Summary

  • It was a difficult month for Asia Pacific stocks as the fallout from the novel coronavirus (Covid-19) pandemic and plummeting oil prices sent markets into a tailspin. Despite a late rally in March, the MSCI AC Asia ex Japan Index still suffered significant losses of 12.1% in US dollar (USD) terms for the month. Within the region, Indonesia and India were the hardest-hit markets, while China and Malaysia were the most resilient.
  • Stocks in the ASEAN region, including those of Indonesia (-29.4% in USD terms), the Philippines (-21.7%), Singapore (-19.9%) and Thailand (-17.4%), were among the worst performers in Asia in March, as curbs in tourism-related activities and widespread business disruptions due to the Covid-19 pandemic deepened fears of a severe recession in their respective economies.
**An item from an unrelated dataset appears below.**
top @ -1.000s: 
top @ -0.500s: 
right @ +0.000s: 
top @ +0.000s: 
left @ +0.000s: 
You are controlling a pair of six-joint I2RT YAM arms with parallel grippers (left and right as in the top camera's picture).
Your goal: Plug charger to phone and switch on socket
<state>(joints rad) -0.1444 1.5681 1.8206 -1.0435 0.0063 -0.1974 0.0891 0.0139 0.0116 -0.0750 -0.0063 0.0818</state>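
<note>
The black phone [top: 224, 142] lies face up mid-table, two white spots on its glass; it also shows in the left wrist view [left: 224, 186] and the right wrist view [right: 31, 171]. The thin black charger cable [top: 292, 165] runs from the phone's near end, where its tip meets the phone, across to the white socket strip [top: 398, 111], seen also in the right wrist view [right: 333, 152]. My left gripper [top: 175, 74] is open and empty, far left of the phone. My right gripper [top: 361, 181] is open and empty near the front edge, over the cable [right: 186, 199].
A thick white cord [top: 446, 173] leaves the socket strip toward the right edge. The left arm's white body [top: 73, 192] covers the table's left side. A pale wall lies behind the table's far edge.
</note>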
Plunging 25.1% in USD terms, Indian stocks also felt the full brunt of the market rout in March.
  • China was the best performing market in Asia during the month, falling just 6.6% in USD terms, owing to effective containment of the coronavirus outbreak and the promise of policy stimulus.
  • With a looming global recession and tightened financial conditions, global economic prospects now rest on how governments and central banks respond to the unprecedented crisis. As the world heals, we expect an acceleration in structural trends that were already evident pre-Covid-19, namely digitalisation, localisation and increased targeted stimulus in areas such as renewables, 5G capex and automation. These structural shifts continue to be reflected in our bottom-up stock selection.

Asian equity

Market review

Asian equities slump on Covid-19 fallout

It was a difficult month for Asia Pacific stocks as the fallout from the novel coronavirus (Covid-19) pandemic and plummeting oil prices sent markets into a tailspin.

The virus-induced stock market rout in March saw some of the biggest daily sell-offs since the 2008 Global Financial Crisis, prompting global governments and central banks to roll out massive fiscal support measures and monetary stimulus, including deep interest rate cuts as well as quantitative easing, to stabilise markets and reduce the economic impact from the Covid-19 outbreak.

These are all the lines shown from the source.